**Provided data**
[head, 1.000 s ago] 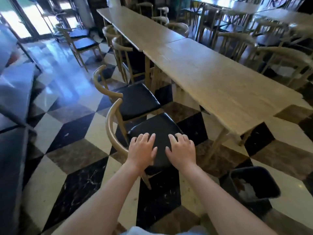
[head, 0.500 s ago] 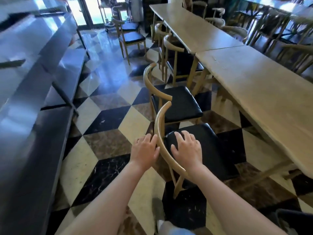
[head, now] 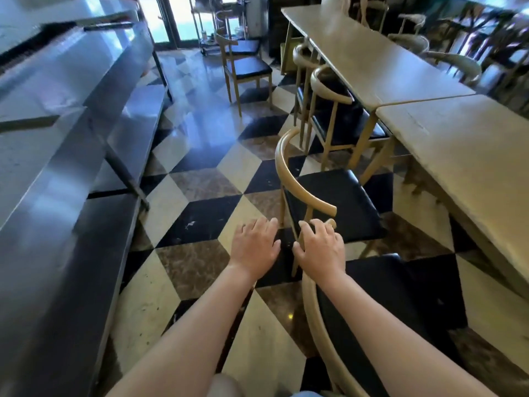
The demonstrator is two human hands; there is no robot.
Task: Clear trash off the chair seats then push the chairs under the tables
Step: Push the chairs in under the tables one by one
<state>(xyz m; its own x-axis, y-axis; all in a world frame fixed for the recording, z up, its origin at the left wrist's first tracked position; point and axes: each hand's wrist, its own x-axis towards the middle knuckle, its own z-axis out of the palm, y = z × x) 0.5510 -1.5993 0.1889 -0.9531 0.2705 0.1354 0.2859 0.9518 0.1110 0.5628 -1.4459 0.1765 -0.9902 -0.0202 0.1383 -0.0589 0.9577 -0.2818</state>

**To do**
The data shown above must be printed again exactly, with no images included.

**Answer**
[head, 1.000 s ago] 
[head, 0.500 s ago] 
[head, now] 
The demonstrator is two human hands; there is no robot.
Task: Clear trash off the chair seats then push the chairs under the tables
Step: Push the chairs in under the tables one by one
<state>(xyz m; its own x-axis, y-axis; all in a world frame fixed for the recording, z up, its origin at the left wrist's first tracked position; point and axes: each hand's wrist, its own x-axis towards the middle knuckle, its own z-axis out of the palm, y = z × x) 0.5510 -1.5993 0.1889 -0.9531 0.2705 0.1354 0.2859 0.9518 0.1110 0.5628 -1.4459 0.1765 -0.9902 -0.0202 0.1383 -0.0589 0.9577 -0.2818</state>

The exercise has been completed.